■ WHAT YOU ARE ASKED TO DO:
Set down exactly the lines from the first line of the records through the line that contains "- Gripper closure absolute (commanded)", and leave every picture out.

[Dataset entries]
· · · · ·
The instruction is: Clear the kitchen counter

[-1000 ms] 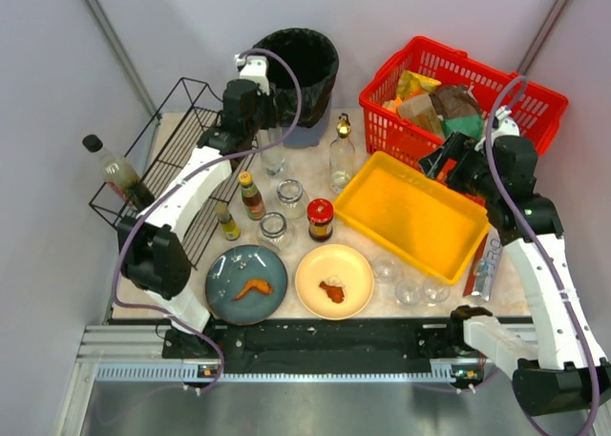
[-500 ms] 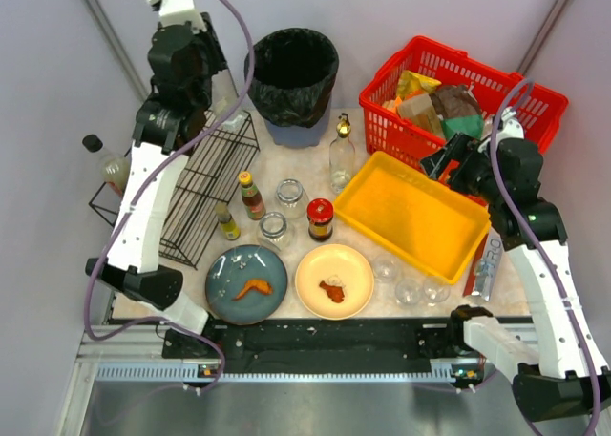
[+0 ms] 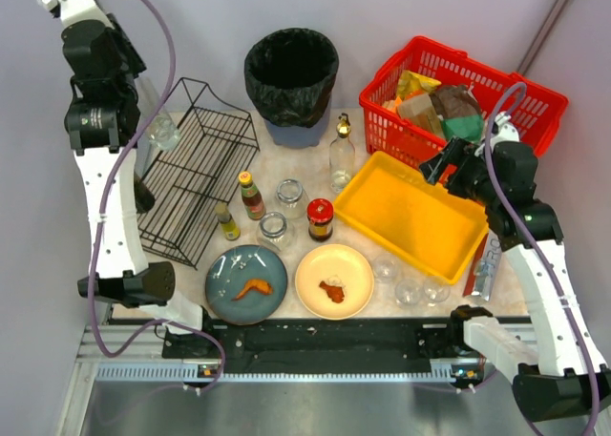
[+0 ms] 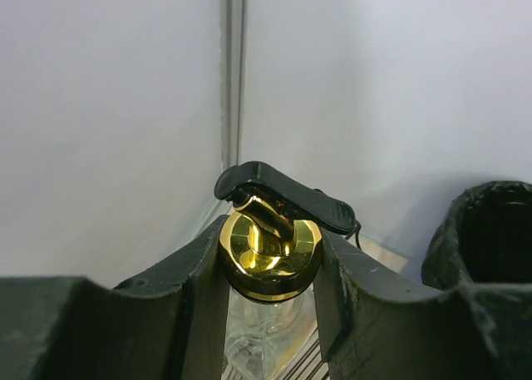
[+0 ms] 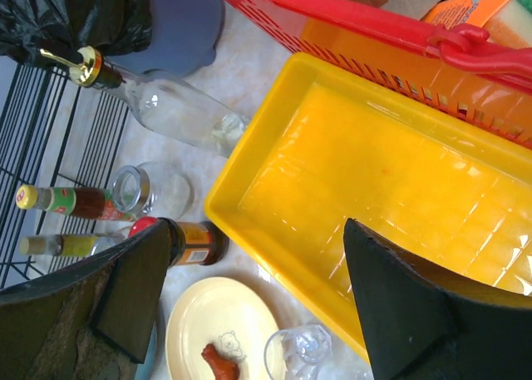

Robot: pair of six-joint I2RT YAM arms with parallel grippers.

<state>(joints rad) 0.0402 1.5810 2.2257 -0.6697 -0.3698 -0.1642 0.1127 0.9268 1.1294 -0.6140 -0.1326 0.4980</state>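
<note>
The kitchen counter [image 3: 304,161] is a beige marbled top crowded with bottles, jars, plates and glasses. My left gripper [image 3: 139,91] is raised high at the far left, above the back left corner of the black wire rack [image 3: 191,183]. It is shut on the gold pourer cap [image 4: 270,259] of a clear glass bottle [image 3: 162,129] that hangs below the fingers, off the counter. My right gripper [image 3: 441,159] is open and empty above the yellow tray [image 3: 410,212]; in the right wrist view its fingers [image 5: 125,293] stand wide apart over the tray's near side [image 5: 366,189].
A black bin [image 3: 291,73] and red basket [image 3: 458,83] stand at the back. A second clear bottle [image 3: 342,155], two sauce bottles [image 3: 251,195], a red-lidded jar [image 3: 320,218], glass jars [image 3: 290,193], a blue plate [image 3: 246,283], a cream plate [image 3: 334,280] and glasses [image 3: 385,267] fill the counter.
My left arm swung from beside the bin up and to the far left, over the rack, carrying the clear bottle with it. The right arm has barely moved.
</note>
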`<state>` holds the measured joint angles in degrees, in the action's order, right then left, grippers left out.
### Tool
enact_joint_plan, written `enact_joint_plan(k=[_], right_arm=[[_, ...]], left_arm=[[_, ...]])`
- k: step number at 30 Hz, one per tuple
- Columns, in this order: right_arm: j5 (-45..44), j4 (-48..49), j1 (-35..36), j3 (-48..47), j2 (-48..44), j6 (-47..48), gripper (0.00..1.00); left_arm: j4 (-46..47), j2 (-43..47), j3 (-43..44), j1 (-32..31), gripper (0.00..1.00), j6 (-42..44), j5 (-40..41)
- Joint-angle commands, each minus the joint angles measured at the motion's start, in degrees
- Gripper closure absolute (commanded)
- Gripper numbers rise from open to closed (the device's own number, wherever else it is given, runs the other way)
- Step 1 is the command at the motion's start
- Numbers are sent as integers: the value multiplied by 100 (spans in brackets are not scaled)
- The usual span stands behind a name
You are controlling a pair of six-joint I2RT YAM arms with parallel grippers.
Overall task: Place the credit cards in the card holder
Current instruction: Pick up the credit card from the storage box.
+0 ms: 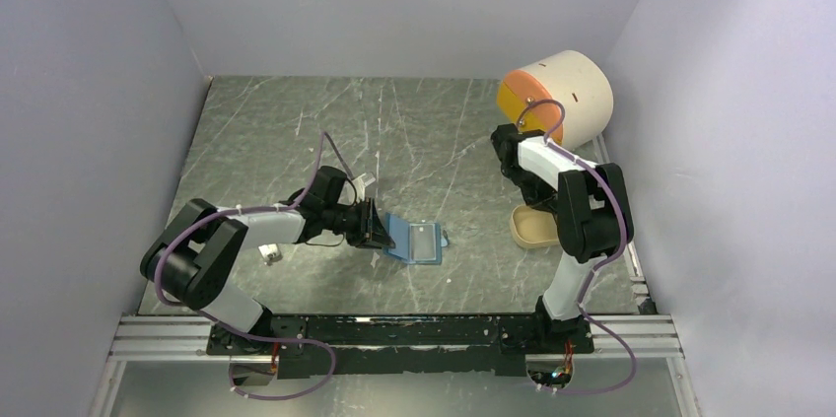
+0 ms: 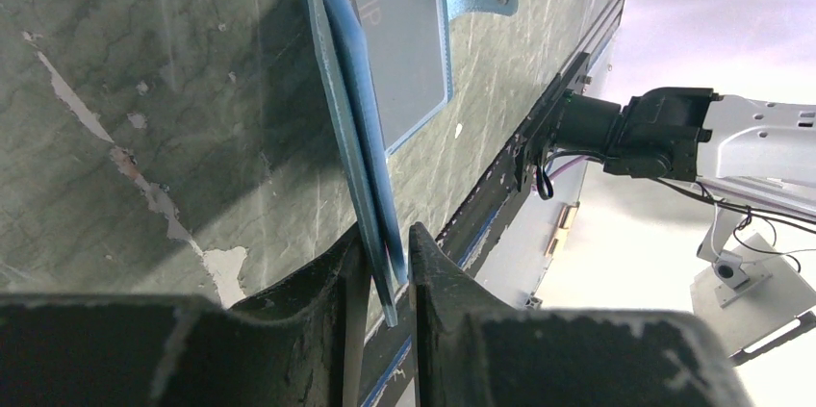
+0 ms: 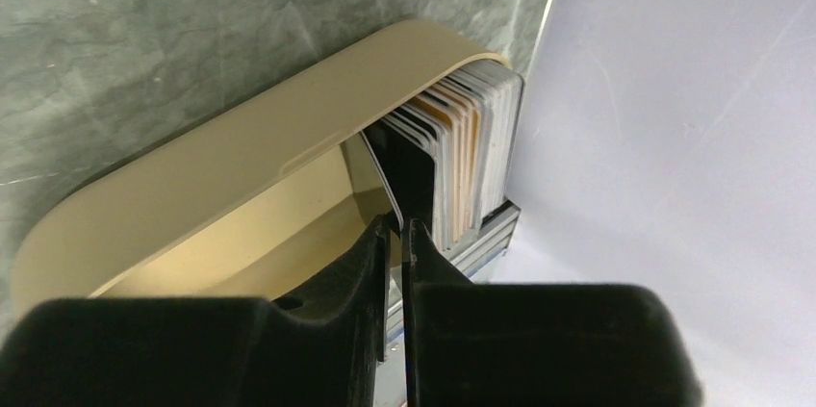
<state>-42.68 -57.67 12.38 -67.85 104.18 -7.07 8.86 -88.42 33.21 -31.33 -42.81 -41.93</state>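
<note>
Credit cards (image 3: 471,147) stand stacked in the right-hand tray (image 3: 221,157); right gripper (image 3: 395,226), jaws narrow, pinches one edge: lift it straight, singly. Left gripper (image 2: 385,239) clamps the card holder (image 2: 348,109) open.

1 card holder (image 1: 419,240); 1 tray (image 1: 521,231); 1 drum (image 1: 574,92); credit cards (image 3: 471,152) stacked, count unclear.

Robotics lab cell, plain white walls (image 1: 79,92), aluminium rail (image 1: 148,335), marbled tabletop (image 1: 424,131)

1. Tabletop (image 1: 296,121): dark grey-green, marbled with white veins and scuffs.
2. Card holder (image 1: 419,242): blue outside, paler grey-blue inside.
3. Tray (image 1: 527,230): plain tan.
4. Drum (image 1: 577,92): cream, with an orange front.
5. Credit cards (image 3: 462,157): white, orange and black edges.
</note>
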Motion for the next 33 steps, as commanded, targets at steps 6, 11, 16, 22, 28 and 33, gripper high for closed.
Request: enact_joint_plan(k=[6, 11, 16, 22, 28, 33], right_arm=[[419, -322, 186, -334, 37, -388, 96], [703, -631, 352, -615, 43, -527, 100], [939, -816, 430, -808, -90, -653, 100], [1124, -1087, 467, -1067, -387, -794, 100], [1724, -1061, 656, -1431, -828, -848, 100], [2274, -703, 1061, -1613, -1135, -908, 100]], left_arm=[[119, -67, 61, -47, 74, 20, -140], [62, -62, 86, -53, 78, 20, -85], [41, -28, 66, -49, 91, 12, 30], [-10, -5, 80, -53, 91, -102, 129], [206, -21, -95, -53, 91, -560, 339], [365, 76, -270, -52, 91, -919, 714]])
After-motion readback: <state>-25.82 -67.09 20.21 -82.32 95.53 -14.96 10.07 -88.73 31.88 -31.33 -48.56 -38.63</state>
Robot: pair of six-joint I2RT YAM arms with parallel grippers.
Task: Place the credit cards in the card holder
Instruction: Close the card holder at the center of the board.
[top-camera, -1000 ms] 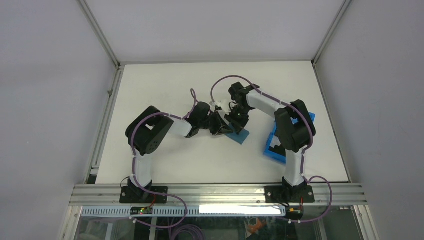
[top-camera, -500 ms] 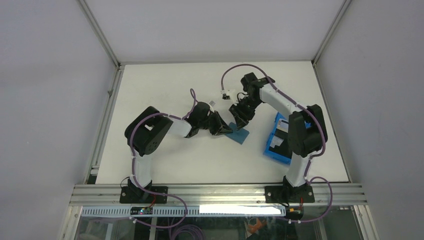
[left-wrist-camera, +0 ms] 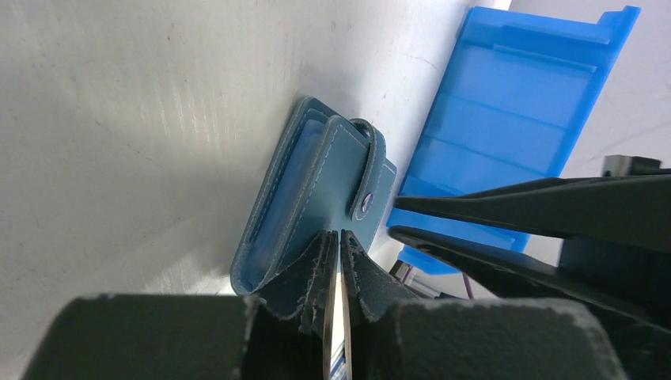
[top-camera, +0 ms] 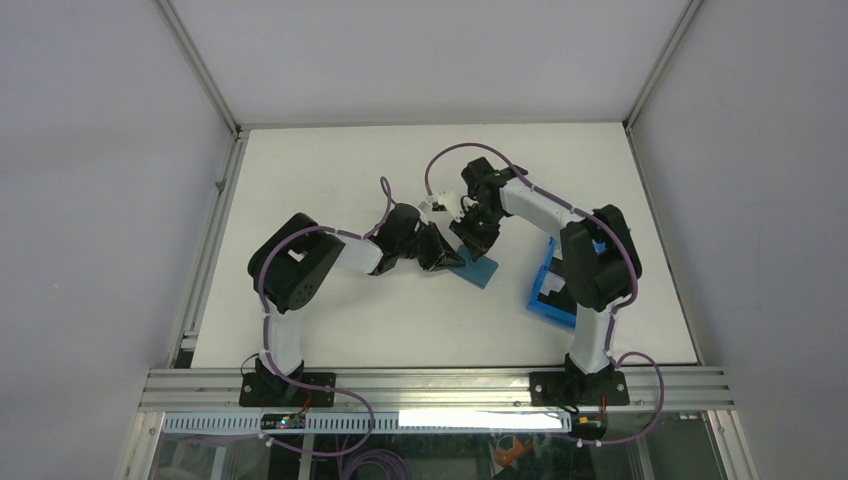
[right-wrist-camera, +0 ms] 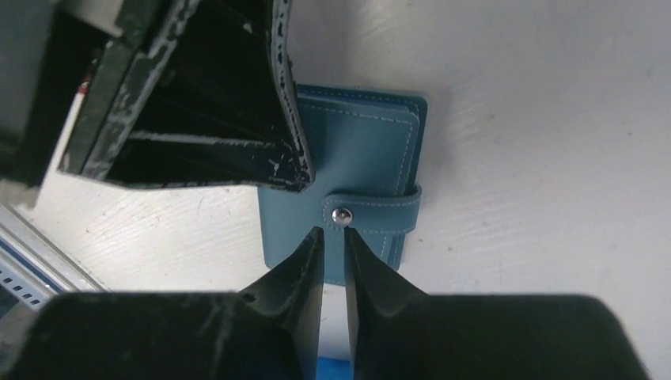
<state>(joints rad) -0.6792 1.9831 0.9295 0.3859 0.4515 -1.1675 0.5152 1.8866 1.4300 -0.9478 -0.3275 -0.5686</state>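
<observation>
A small teal-blue folding card holder (top-camera: 482, 270) lies flat on the white counter (top-camera: 330, 170), just right of the middle of the overhead view. It is folded shut, and its strap wraps round one edge and ends at a little silver snap button (right-wrist-camera: 342, 214).

The left gripper (left-wrist-camera: 333, 237) reaches in from the left. Its jaws are drawn together to a thin slit and its tips are against the holder's cover. I cannot tell whether they pinch the cover.

The right gripper (right-wrist-camera: 332, 233) comes down from the upper side. Its jaws are narrow but clearly parted, its tips are just beside the snap button, and nothing is between them.

To the right, a bright-blue plastic bin (top-camera: 548, 308) sits partly under the right arm. Thin pale and dark credit cards (top-camera: 547, 286) show inside it, small in this view.
</observation>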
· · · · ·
■ SOLUTION BELOW:
The instruction is: Clear the kitchen counter

[-1000 ms] 
[-500 ms] 
[+0 ms] 
[+0 ms] 
[+0 ms] 

Robot: pair of six-joint I2RT YAM arms with parallel grippers.

<state>(joints rad) 0.0402 1.5810 2.2257 -0.6697 -0.3698 -0.1642 0.1127 0.9268 1.1294 -0.6140 -0.1326 0.4980</state>
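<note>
The kitchen counter [image 3: 304,161] is a beige marbled top crowded with bottles, jars, plates and glasses. My left gripper [image 3: 139,91] is raised high at the far left, above the back left corner of the black wire rack [image 3: 191,183]. It is shut on the gold pourer cap [image 4: 270,259] of a clear glass bottle [image 3: 162,129] that hangs below the fingers, off the counter. My right gripper [image 3: 441,159] is open and empty above the yellow tray [image 3: 410,212]; in the right wrist view its fingers [image 5: 125,293] stand wide apart over the tray's near side [image 5: 366,189].
A black bin [image 3: 291,73] and red basket [image 3: 458,83] stand at the back. A second clear bottle [image 3: 342,155], two sauce bottles [image 3: 251,195], a red-lidded jar [image 3: 320,218], glass jars [image 3: 290,193], a blue plate [image 3: 246,283], a cream plate [image 3: 334,280] and glasses [image 3: 385,267] fill the counter.
My left arm swung from beside the bin up and to the far left, over the rack, carrying the clear bottle with it. The right arm has barely moved.
</note>
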`<state>` holds the measured joint angles in degrees, in the action's order, right then left, grippers left out.
### Tool
enact_joint_plan, written `enact_joint_plan(k=[_], right_arm=[[_, ...]], left_arm=[[_, ...]])`
- k: step number at 30 Hz, one per tuple
- Columns, in this order: right_arm: j5 (-45..44), j4 (-48..49), j1 (-35..36), j3 (-48..47), j2 (-48..44), j6 (-47..48), gripper (0.00..1.00); left_arm: j4 (-46..47), j2 (-43..47), j3 (-43..44), j1 (-32..31), gripper (0.00..1.00), j6 (-42..44), j5 (-40..41)
- Joint-angle commands, each minus the joint angles measured at the motion's start, in degrees
- Gripper closure absolute (commanded)

The exercise requires no additional content.